Bell CEO says cultivated meat unlikely to reach market for at least five years
Cultivated meat is unlikely to reach the market for at least another five years, according to Marco Tschanz, CEO of Swiss food producer Bell Food Group. Speaking in an interview with the Neue Zürcher Zeitung, Tschanz said regulatory hurdles and technical challenges meant lab-grown meat would take longer than some industry advocates have suggested.
Tschanz said the authorization process for cultivated meat remained complex and highly regulated, particularly in Europe. He noted that EU testing procedures alone can take two to three years, followed by political decision-making. “So it will take at least another five years,” he said.
Bell Food Group has had a stake in Dutch cultivated meat company Mosa Meat since 2018. Tschanz said the investment was intended to keep the company close to research and development, even if large-scale commercialization remained some distance away. “If a technology emerges to produce the raw material meat without slaughtering and cutting up an animal, then we have to be part of it,” he said, adding that Bell had “backed the right horse.”
While Bell continued to monitor developments in cultivated meat, Tschanz said the company’s core business remained conventional meat production.

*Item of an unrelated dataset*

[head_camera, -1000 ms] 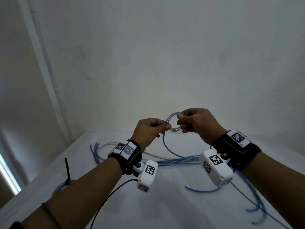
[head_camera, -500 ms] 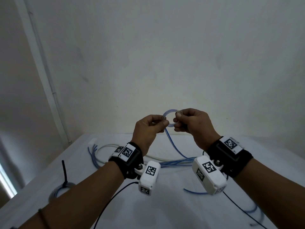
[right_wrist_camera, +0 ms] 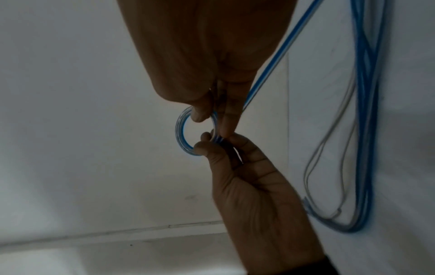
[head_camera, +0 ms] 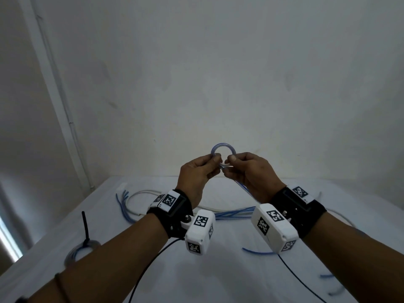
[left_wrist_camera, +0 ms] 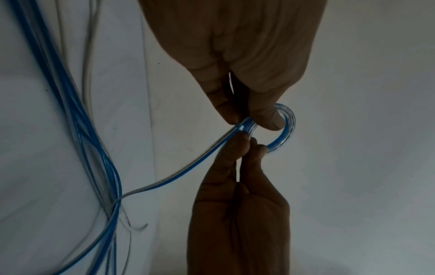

He noted that per capita meat consumption in Switzerland had been stable for many years, while population growth and market share gains continued to support overall sales volumes.
According to Tschanz, consumption of chicken meat in particular had increased significantly in recent years. He also said global demand for meat was rising and could no longer be met solely through traditional production methods.
At the same time, Tschanz suggested that momentum in the meat substitute category had slowed. He said sales of Bell’s meat substitute products were growing by only 0% to 1% per year, following a surge during the coronavirus pandemic. That earlier growth phase had since ended, he said, and meat substitutes had “remained a niche product until now.”
Tschanz attributed the limited adoption of meat substitutes to several factors, including taste and formulation. He said flavor remained inferior to conventional meat and described many substitute products as “highly processed products with many additives.” While price had previously been a barrier, he said costs had largely equalized with conventional meat products.
Looking ahead, Tschanz said cultivated meat was more likely to appear first in foodservice rather than retail. He suggested that restaurants would be better positioned to introduce lab-grown meat, where products could be clearly labeled and positioned, before any broader supermarket rollout.
Even then, he said cultivated meat was unlikely to replace conventional products. Instead, he described it as a potential complement within a broader protein landscape, particularly as pressure on global meat supply increased.
Bell Food Group’s comments reflected a more cautious outlook on the near-term commercialization of cultivated meat, even as the company maintained strategic exposure to the sector through its investment in Mosa Meat. While interest in alternative protein technologies remained high, Tschanz’s remarks underscored the gap between ongoing research progress and large-scale market readiness.